The beach in the early morning is probably my favorite thing about Los Angeles (rivaled only by the beach in winter, at any time of day). The air is cool, barely anyone is around, and the light is perfect—the sky almost blends right into the sea. You're subsumed by these three expanses—the sky, the ocean, the vast beach, smoothed out by the now-receded tide and unsullied by people or their tracks. There's nowhere better to just sit and be silent. It was good for me.

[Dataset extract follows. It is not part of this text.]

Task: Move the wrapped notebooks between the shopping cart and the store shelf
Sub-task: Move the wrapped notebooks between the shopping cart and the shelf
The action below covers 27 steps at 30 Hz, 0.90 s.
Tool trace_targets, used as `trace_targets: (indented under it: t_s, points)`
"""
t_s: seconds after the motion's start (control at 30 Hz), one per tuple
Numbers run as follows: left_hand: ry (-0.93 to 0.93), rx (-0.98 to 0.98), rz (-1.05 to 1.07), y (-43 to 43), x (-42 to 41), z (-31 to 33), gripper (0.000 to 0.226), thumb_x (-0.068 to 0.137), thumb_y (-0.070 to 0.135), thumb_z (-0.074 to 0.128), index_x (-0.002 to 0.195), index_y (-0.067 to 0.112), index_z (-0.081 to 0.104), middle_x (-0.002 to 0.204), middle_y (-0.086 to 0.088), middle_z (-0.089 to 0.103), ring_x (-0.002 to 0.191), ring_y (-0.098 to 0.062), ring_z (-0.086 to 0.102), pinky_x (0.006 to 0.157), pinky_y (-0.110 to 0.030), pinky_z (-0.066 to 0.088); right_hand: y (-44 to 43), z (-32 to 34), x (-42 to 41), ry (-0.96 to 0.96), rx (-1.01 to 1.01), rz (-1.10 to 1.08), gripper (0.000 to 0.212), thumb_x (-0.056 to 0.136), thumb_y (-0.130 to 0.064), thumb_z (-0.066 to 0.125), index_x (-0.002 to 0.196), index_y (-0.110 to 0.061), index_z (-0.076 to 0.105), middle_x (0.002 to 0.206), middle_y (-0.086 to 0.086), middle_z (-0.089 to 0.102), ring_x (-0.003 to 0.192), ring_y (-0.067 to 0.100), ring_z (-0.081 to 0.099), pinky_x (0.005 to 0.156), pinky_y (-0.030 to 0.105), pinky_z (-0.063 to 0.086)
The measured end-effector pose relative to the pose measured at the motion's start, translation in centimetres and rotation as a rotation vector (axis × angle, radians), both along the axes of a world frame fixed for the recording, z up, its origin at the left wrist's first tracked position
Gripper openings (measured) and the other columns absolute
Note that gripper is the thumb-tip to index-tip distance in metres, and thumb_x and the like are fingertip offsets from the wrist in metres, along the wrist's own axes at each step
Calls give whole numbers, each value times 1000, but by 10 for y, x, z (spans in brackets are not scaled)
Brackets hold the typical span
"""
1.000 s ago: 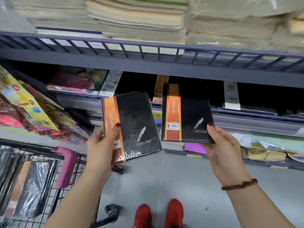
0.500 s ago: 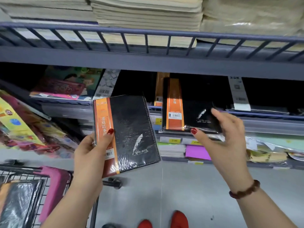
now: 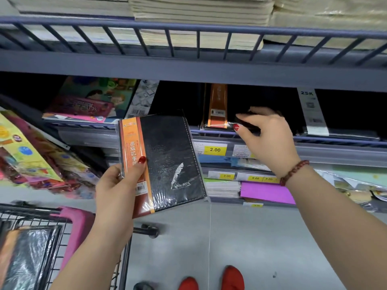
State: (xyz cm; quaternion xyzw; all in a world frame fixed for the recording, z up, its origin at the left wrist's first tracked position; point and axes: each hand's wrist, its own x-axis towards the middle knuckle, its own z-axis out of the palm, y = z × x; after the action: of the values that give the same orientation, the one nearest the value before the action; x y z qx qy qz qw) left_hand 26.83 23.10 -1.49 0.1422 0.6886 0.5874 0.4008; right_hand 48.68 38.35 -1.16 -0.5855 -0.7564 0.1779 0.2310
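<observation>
**Asker:** While the right hand (image 3: 266,141) reaches forward, what has just changed?

**Describer:** A second ago it held a wrapped notebook out in front of the store shelf (image 3: 209,132). Now that shelved notebook (image 3: 217,114) lies just beyond its fingertips, on the ledge, with thumb and fingers still pinched on its near edge. One placement looks nearly done.

**Asker:** And the other hand?

**Describer:** The left hand (image 3: 119,185) stays closed on a second wrapped notebook (image 3: 167,162), thumb across its orange spine band. It is held upright, long axis vertical and leaning slightly left at the top, cover facing the wearer, below and left of the right hand.

**Asker:** The cart?

**Describer:** The shopping cart (image 3: 69,222) sits below the left hand, with more wrapped notebooks inside.
</observation>
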Motion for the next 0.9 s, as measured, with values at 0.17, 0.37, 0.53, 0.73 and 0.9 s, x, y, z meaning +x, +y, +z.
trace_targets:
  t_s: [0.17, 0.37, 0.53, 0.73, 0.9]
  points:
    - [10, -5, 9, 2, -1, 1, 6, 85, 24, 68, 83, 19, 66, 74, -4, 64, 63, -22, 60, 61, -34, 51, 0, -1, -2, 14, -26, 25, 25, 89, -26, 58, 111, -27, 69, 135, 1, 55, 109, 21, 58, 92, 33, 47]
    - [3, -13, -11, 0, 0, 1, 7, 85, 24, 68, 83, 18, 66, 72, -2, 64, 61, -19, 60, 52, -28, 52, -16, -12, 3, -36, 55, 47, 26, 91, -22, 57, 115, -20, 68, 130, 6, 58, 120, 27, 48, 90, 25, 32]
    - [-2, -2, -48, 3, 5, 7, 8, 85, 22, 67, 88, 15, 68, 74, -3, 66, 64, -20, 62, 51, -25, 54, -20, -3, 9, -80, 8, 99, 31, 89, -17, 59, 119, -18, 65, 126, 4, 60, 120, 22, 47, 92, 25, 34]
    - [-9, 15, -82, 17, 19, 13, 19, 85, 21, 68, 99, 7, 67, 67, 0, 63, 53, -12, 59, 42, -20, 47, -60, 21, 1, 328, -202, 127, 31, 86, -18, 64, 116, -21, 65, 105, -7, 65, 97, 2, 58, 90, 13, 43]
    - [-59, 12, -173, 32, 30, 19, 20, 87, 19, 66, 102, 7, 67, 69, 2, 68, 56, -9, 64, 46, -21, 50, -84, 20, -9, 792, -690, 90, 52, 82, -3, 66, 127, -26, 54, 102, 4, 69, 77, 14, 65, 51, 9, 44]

- Hearts & Flowers: Try for the Sun
On the way home I listened to Grizzly Bear's Vekatimest in the car. It was the closest I've ever come to connecting with this band. I don't know why I haven't, and honestly it flummoxes me that I can't. They've got all the ingredients that should go into my ideal band—beautiful harmonies, great atmospherics, an equal appreciation of 50s–60s pop and rock and contemporary art-rock, riding the fence between easy earworms and dramatic walls of sound. If I were to start a band today, it would probably sound a lot like Grizzly Bear. Yet I just cannot settle up to what they're serving. Too pretentious? Too self-conscious? Too quote-unquote arty? Maybe.

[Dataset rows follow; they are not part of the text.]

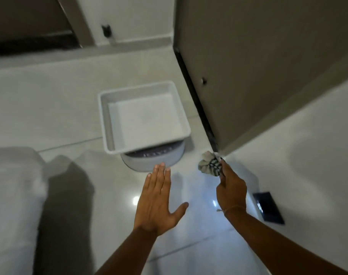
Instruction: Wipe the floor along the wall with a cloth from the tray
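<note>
A white square tray [107,124] rests on top of a round grey stool or bin [159,159] on the glossy floor, and nothing lies in it. My right hand [230,189] is shut on a crumpled grey-and-dark patterned cloth [208,163], held where the floor meets the white wall [298,145] and the brown door's corner. My left hand [159,197] hovers flat and open over the floor just in front of the stool, fingers together and thumb out.
A brown door [258,66] with a dark bottom edge stands to the right of the tray. A black socket plate [268,207] sits low on the white wall by my right wrist. White bedding [12,205] fills the left side.
</note>
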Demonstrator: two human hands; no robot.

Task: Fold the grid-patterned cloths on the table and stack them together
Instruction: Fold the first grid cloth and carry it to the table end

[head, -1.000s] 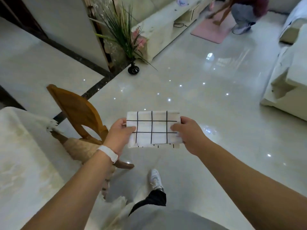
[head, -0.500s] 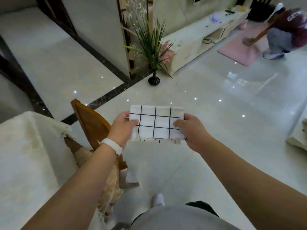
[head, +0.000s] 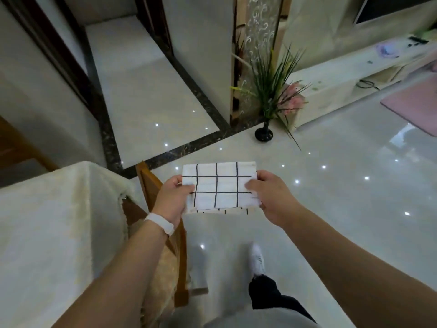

Sometimes you just need the right environment, mixed with the right mood, for a record to click. I came close this morning. I was feeling disconnected—from myself, from the world in front of my face. So maybe hearing a band who also strike me as disconnected—from me, perhaps from their own ability to hit on any kind of nuanced emotion amidst all their dramatic compositions—was the right thing. I floated on their harmonies, rode the waves of their ups and downs, felt oddly unsettled yet comforted by their borg-like lack of humanity. I was feeling just slightly alien, was just barely outside of my own body. I was feeling about myself the way I feel about Grizzly Bear. Disconnected.
- Grizzly Bear: Cheerleader
On Saturday I was home alone, working on a freelance project, when I suddenly became distracted and started sifting through my iTunes to make a new playlist. I'm not sure what triggered it—maybe it was a Galaxie 500 song, or a Deerhunter track. I don't know. But I started scrolling through my library, pulling every song that "fit," though I wasn't really working with a theme. When I was done I had about forty tracks and the whole thing, I realized, resembled the first portion of this playlist, which I made last year. Here's how I described what I was drawn to at the time:
Lately I've been drawn to that sound again. Perhaps not as propulsive, perhaps with less simmering tension. Something a little more numb. I don't know why.
- Galaxie 500: Temperature's Rising
- The Eloise Trio: Island Woman
- Deerhunter: Little Kids
I know why. It's not anything special—it's work stress. It's a feeling of not being productive enough outside of work. It's the feeling of hurtling through a busy year full of personal and professional hurdles. You know, the same shit everyone else goes through.
- The For Carnation: Tales (Live from the Crypt)
- The Electric Prunes: General Confessional
We watched (500) Days of Summer on Sunday. It was a great movie, recommended. There was a scene, though, where a line out of Zooey Deschanel's mouth had the accidental effect of reminding me of my dad. I went into a funk for the rest of the day and, as of today, haven't really risen out of it. I will, I will. There's enough wonderful things happening in my life right now that I will. But it's a strange feeling to be pulled—forcibly, imperceptibly—into a mood or mindset that you weren't expecting. No external event really triggered this. It's not his birthday, not father's day, not anything. I just felt a memory.
It's not really something to explain. I expect it will happen many times in the future, for the rest of my life. My brilliant wife asked me about it last night, asked if I wanted to talk about it. Well, no. There's not really anything to say—"I miss my dad." Okay. That's it and that's also hardly it. There are no words to articulate how I feel—there's only the search for the right song to connect to.
- Seam: Autopilot
lovely post.
Posted by: Hanan | July 21, 2009 at 12:13 PM
scott- this is one of my favorite posts.